# [What you have to do]
Write out the following listing in full, exactly as it reads.
##### Data segment
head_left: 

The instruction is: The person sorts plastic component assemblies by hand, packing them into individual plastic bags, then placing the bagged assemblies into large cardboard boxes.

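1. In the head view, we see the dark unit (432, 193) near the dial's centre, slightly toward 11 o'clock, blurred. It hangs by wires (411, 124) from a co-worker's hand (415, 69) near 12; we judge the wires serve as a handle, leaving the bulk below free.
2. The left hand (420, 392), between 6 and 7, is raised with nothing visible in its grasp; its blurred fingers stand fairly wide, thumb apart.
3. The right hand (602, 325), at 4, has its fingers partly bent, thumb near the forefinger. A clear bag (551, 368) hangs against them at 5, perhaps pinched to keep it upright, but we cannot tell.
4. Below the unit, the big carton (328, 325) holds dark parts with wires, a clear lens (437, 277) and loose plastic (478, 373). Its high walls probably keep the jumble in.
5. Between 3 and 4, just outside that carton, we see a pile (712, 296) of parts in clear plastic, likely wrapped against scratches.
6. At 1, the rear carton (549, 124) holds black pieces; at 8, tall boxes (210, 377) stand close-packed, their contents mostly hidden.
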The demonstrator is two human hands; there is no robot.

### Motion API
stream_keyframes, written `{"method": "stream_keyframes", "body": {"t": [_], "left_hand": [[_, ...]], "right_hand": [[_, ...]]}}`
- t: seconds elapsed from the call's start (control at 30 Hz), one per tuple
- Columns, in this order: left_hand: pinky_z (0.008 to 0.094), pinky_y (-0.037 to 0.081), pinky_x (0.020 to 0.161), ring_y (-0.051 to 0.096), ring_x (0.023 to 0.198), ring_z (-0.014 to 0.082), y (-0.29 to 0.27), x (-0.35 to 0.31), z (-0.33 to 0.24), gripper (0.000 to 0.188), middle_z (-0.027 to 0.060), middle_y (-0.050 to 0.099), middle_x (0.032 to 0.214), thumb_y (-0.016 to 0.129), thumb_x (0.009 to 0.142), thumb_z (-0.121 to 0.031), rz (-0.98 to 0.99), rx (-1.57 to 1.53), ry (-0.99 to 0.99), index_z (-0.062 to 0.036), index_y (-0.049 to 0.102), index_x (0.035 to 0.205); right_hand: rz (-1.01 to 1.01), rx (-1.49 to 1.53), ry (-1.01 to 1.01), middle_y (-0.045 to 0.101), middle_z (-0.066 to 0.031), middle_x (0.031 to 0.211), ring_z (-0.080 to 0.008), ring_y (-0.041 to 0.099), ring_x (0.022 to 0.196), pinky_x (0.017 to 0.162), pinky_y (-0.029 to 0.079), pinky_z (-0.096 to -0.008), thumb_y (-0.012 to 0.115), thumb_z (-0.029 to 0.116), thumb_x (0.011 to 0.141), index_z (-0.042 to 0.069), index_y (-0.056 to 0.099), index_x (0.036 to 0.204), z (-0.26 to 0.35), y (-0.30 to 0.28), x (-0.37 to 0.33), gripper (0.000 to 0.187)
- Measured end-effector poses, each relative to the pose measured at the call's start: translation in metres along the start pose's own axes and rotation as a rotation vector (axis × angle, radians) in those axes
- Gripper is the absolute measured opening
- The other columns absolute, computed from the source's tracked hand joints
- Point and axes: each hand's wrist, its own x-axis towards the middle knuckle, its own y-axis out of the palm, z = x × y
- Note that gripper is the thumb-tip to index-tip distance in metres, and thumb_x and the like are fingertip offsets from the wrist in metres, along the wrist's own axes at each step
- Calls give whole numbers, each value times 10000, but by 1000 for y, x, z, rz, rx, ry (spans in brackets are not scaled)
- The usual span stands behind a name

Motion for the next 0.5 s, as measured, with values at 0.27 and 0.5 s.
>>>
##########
# [Exercise answer]
head_left: 

The instruction is: The person sorts plastic component assemblies by hand, packing them into individual plastic bags, then placing the bagged assemblies into large cardboard boxes.

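1. In the head view, we see the dark unit (432, 193) near the dial's centre, slightly toward 11 o'clock, blurred. It hangs by wires (411, 124) from a co-worker's hand (415, 69) near 12; we judge the wires serve as a handle, leaving the bulk below free.
2. The left hand (420, 392), between 6 and 7, is raised with nothing visible in its grasp; its blurred fingers stand fairly wide, thumb apart.
3. The right hand (602, 325), at 4, has its fingers partly bent, thumb near the forefinger. A clear bag (551, 368) hangs against them at 5, perhaps pinched to keep it upright, but we cannot tell.
4. Below the unit, the big carton (328, 325) holds dark parts with wires, a clear lens (437, 277) and loose plastic (478, 373). Its high walls probably keep the jumble in.
5. Between 3 and 4, just outside that carton, we see a pile (712, 296) of parts in clear plastic, likely wrapped against scratches.
6. At 1, the rear carton (549, 124) holds black pieces; at 8, tall boxes (210, 377) stand close-packed, their contents mostly hidden.
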The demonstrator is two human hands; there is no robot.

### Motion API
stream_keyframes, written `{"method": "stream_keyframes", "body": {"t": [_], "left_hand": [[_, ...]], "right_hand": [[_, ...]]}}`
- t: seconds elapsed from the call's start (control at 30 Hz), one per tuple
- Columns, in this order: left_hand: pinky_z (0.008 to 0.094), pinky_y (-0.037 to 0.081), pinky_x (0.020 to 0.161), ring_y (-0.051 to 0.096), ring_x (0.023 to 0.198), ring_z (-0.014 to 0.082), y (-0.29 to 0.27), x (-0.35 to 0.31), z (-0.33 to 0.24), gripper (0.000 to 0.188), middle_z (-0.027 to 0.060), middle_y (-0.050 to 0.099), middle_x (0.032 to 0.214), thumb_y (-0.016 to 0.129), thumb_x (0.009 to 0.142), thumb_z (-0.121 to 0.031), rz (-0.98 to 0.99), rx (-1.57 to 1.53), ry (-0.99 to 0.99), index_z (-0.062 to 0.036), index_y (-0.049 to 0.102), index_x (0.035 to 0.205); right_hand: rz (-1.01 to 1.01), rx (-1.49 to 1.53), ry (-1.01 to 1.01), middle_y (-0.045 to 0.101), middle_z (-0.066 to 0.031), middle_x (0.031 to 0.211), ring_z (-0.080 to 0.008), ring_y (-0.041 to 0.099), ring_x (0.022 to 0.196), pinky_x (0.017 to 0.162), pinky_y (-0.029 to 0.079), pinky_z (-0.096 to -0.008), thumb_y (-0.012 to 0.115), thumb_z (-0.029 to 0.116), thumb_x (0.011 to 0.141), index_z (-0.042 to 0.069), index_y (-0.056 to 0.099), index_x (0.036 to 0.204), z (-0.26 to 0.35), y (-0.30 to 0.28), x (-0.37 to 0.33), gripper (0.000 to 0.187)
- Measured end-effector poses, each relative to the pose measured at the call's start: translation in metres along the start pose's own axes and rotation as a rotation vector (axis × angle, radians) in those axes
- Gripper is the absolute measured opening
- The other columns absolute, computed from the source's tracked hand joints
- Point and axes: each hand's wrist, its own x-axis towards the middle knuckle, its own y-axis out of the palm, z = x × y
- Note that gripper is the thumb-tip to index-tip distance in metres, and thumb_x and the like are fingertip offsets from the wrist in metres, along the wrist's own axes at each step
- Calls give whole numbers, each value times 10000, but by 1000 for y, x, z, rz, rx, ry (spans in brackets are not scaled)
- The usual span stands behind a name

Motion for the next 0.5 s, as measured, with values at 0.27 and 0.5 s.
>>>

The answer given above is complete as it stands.